All that should be output is the block of lines below from the line with "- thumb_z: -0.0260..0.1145" to the line with "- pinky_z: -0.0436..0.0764", both included, exactly as written.
----------------------------------------
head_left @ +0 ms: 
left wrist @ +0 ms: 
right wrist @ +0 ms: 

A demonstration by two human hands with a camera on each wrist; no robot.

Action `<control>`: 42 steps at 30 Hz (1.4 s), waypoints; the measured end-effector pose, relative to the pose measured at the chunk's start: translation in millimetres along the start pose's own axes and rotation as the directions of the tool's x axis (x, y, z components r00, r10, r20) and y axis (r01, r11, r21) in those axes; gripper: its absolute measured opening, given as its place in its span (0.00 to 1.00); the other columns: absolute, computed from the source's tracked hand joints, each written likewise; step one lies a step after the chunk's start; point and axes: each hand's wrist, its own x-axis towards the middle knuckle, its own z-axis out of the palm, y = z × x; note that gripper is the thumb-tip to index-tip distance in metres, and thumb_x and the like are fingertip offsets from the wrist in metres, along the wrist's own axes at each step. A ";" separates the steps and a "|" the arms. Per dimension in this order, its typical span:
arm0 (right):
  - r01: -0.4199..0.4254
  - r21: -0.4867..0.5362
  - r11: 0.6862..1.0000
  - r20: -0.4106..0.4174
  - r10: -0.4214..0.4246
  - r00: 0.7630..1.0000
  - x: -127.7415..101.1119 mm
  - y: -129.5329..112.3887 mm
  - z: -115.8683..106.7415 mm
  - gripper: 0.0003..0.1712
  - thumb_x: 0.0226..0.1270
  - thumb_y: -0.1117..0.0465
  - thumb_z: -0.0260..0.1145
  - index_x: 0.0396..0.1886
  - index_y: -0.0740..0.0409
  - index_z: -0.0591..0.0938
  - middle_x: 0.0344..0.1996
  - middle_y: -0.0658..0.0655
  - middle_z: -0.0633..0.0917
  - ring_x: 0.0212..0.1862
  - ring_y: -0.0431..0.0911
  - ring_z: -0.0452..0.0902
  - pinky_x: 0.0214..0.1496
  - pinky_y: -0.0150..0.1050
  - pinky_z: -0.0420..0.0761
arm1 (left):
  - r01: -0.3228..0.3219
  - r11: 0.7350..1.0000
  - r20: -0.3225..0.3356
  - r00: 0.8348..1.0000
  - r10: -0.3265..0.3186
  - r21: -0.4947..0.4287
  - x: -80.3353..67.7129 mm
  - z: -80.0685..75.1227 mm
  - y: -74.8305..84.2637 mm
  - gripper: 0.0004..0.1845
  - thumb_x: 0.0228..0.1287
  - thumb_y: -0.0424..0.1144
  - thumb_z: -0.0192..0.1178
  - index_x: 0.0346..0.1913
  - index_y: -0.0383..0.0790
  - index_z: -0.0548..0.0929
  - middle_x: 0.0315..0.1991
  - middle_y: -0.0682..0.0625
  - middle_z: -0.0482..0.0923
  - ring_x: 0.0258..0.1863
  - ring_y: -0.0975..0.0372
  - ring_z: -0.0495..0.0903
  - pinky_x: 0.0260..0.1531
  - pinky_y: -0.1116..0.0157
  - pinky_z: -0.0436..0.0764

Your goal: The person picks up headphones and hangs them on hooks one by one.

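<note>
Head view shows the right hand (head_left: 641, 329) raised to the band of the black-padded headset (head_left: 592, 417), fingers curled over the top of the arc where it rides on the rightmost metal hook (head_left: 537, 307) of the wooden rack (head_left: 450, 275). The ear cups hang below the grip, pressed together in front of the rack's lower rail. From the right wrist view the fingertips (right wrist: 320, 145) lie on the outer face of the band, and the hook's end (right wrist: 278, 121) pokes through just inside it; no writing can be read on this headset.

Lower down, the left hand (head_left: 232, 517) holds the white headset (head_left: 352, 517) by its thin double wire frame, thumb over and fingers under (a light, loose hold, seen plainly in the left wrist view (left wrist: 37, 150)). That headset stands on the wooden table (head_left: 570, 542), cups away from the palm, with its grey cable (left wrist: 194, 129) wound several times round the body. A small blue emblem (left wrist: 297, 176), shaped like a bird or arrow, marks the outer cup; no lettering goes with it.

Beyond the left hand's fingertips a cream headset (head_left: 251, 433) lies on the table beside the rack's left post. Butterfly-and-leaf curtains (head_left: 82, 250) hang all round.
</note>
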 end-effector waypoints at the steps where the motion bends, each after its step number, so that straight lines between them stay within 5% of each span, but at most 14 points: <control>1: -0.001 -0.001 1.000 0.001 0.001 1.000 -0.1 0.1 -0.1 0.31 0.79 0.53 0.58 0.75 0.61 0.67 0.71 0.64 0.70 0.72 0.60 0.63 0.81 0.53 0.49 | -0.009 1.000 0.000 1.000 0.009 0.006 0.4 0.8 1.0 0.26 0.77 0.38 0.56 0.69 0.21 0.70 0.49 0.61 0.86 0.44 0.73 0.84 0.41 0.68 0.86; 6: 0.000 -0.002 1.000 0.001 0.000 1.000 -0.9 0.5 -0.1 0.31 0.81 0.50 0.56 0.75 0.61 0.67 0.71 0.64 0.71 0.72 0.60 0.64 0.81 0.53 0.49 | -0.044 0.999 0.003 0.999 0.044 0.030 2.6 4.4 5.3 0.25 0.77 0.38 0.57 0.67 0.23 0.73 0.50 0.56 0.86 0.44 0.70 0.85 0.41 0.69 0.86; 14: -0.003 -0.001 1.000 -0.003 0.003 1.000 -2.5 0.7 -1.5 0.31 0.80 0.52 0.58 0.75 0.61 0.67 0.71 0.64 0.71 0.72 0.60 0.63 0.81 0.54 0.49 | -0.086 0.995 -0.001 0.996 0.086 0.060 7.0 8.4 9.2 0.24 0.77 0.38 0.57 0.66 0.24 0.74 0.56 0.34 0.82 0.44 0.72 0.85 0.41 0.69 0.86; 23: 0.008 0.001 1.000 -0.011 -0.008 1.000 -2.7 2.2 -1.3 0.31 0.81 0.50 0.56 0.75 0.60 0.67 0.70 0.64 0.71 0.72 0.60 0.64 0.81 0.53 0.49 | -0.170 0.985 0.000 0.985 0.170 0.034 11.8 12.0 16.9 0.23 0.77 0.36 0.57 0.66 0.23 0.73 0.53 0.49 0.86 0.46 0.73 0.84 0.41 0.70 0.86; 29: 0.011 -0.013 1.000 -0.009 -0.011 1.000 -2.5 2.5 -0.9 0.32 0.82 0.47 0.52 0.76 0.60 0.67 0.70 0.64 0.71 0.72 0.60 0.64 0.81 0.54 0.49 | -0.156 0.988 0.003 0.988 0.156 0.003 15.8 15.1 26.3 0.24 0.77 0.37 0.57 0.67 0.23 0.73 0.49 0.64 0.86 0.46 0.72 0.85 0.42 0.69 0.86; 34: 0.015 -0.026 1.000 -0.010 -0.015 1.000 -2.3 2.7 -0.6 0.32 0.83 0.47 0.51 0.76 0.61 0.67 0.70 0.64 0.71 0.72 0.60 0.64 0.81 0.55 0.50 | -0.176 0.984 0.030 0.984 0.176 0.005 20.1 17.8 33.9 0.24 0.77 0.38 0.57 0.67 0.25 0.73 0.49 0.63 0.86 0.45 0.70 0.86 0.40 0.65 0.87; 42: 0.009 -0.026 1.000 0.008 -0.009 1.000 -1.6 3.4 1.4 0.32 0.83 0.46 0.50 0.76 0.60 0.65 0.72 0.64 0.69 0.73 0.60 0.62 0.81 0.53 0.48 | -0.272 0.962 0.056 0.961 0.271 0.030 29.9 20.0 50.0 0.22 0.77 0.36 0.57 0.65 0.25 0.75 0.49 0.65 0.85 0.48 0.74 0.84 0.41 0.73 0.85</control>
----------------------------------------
(ANSWER FOR THE TASK):
  - thumb_z: -0.0260..0.1145
  - index_x: 0.0396..0.1886
  - index_y: -0.0740..0.0409
  - index_z: -0.0591..0.0938
  - middle_x: 0.0344..0.1996
  - middle_y: -0.0658..0.0655
  - middle_z: -0.0633..0.0917
  - ring_x: 0.0212..0.1862
  - ring_y: -0.0431..0.0911
  - ring_z: -0.0452..0.0902
  - pinky_x: 0.0214..0.1496
  - pinky_y: -0.0150..0.1050
  - pinky_z: -0.0420..0.0761
arm1 (left):
  - r01: -0.3228..0.3219
  - r11: 0.7350..1.0000
  - r20: -0.3225..0.3356
  - r00: 0.8348..1.0000
  - r10: -0.3265..0.3186
  - r21: -0.4947..0.4287
  - x: -80.3353..67.7129 mm
  - z: -80.0685..75.1227 mm
  - y: -74.8305..84.2637 mm
  - gripper: 0.0004..0.1845
  - thumb_x: 0.0228..0.1287
  - thumb_y: -0.0424..0.1144
  - thumb_z: -0.0192..0.1178
  - index_x: 0.0346..0.1913
  - index_y: -0.0383..0.0790
  - index_z: -0.0548..0.0929
  - middle_x: 0.0315..0.1991
  - middle_y: -0.0682..0.0625
  - middle_z: -0.0482..0.0923
  - ring_x: 0.0258..0.1863
  - ring_y: -0.0975..0.0372
  - ring_z: -0.0495..0.0903
  - pinky_x: 0.0260..0.1531
  - pinky_y: -0.1116..0.0157
  - pinky_z: -0.0436..0.0764

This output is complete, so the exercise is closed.